Babacan, Türkiye'nin krizden çıkış sürecinde orta vadeli politika önceliklerini belirleyen ve krizden çıkış stratejisini ortaya koyan Orta Vadeli Programını en erken ilan eden ülkelerden biri olmasının da önemli bir fark oluşturduğunu ifade ederek, bu sayede, iç ve dış piyasaların önündeki belirsizliğin önemli ölçüde ortadan kaldırıldığını, tüketici ve yatırımcı güveninin güçlendirildiğini bildirdi.

-''DERİN KRİZE RAĞMEN TÜRK EKONOMİSİ İSTİHDAM OLUŞTURMAYA DEVAM ETTİ''-

Kriz döneminde bankacılık sektörünün ekonominin güçlü konumuna önemli katkısı olduğunu vurgulayan Babacan, bankacılık sektöründe gerçekleştirilen yapısal dönüşümün bankacılık sektörünün daha güçlü ve sağlıklı hale gelmesine imkan verdiğini, bu sayede Türkiye'nin küresel krizden finans kanalıyla olumsuz yönde etkilenmediğini bildirdi. Babacan, şöyle devam etti:

''Serbest kur rejimi ekonomimizi şoklardan koruyan önemli politikalardan biri olmaya devam etmiştir. Ülkemizin açık bir ekonomi olmasının doğal bir gereği olarak; serbest sermaye hareketleri prensibinden hiçbir zaman vazgeçilmemiş, küresel ekonomideki korumacılık eğilimine rağmen serbest ticaret vizyonundan asla taviz verilmemiştir.''

Babacan, Türkiye'nin son dönemdeki büyüme performansını diğerlerinden bir adım önde kılan bir diğer önemli faktörün de yaşanan bu derin krize rağmen ekonominin istihdam oluşturmaya devam etmesi olduğuna dikkati çekerek, dünyada 27 milyon kişinin işini kaybettiği dönemde 2009 yılında Türkiye'de yaklaşık 83 bin kişiye ilave istihdam sağlandığını bildirdi. Babacan, bu eğilimin 2010 yılında da güçlenerek devam ettiğini belirterek, yılın üçüncü çeyreği itibariyle geçen yılın aynı dönemine göre sağlanan ilave istihdam toplamının 1 milyon 87 bin kişi olduğunu kaydetti.
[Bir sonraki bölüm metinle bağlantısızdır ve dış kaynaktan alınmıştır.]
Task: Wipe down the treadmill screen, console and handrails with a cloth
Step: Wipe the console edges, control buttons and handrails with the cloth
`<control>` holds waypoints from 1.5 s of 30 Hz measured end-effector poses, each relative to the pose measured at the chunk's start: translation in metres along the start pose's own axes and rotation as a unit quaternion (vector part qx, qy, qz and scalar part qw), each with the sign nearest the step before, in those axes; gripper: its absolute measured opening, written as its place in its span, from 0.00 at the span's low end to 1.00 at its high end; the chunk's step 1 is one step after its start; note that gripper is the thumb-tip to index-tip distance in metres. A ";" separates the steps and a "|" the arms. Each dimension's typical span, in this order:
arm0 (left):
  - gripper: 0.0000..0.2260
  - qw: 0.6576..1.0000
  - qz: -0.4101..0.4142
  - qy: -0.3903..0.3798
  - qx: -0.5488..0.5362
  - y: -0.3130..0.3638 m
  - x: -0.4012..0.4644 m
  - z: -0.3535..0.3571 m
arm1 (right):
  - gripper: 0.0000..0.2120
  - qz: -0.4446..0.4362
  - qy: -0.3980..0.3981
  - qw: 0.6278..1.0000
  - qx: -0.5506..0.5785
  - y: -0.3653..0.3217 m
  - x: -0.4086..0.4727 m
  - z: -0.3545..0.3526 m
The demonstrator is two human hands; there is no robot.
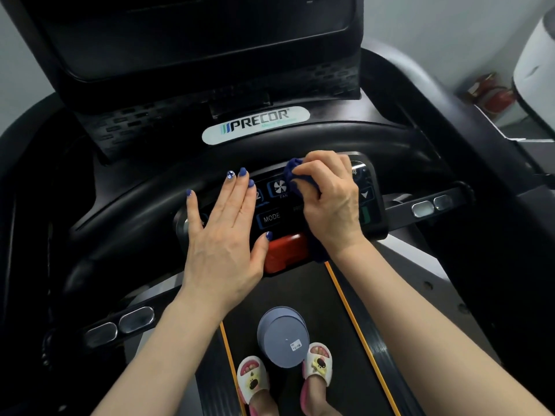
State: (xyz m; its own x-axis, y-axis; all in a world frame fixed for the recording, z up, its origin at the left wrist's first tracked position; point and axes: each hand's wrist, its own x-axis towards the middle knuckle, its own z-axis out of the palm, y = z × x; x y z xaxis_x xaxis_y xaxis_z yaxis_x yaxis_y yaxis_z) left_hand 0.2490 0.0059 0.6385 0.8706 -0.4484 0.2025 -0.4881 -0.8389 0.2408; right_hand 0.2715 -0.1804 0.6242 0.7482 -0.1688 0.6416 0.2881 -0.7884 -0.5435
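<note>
The right hand bunches the cloth against the console; the left hand lies spread flat beside it. The cloth looks soft and light, best gripped wadded.

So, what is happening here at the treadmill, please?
A person stands on the belt and is wiping the control panel. The right hand holds a blue cloth bunched in its grip and presses it on the buttons near the fan key. The left hand lies flat and open on the left part of the panel, thumb beside the red stop button. A grey tub sits on the belt between the feet.
</note>
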 end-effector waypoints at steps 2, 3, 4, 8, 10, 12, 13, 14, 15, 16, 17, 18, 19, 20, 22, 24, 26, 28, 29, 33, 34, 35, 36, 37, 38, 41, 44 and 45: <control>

2010 yılında istihdam artışının devam etmesi ve özel sektör yatırımlarının hızla toparlanmasının diğer pek çok ülkenin aksine Türkiye'de potansiyel büyüme hızının küresel krizden daha az etkilenmesini sağladığının altını çizen Başbakan Yardımcısı Babacan, ''Yılın son çeyreğine ilişkin olarak bugüne kadar açıklanan sanayi üretimi, kapasite kullanımı gibi göstergeler ve bekleyişler 2010 yılı için Ekim ayında açıklanan Orta Vadeli Program;da öngörülenin üzerinde bir büyüme hızı yakalanabileceğini ortaya koymaktadır'' dedi.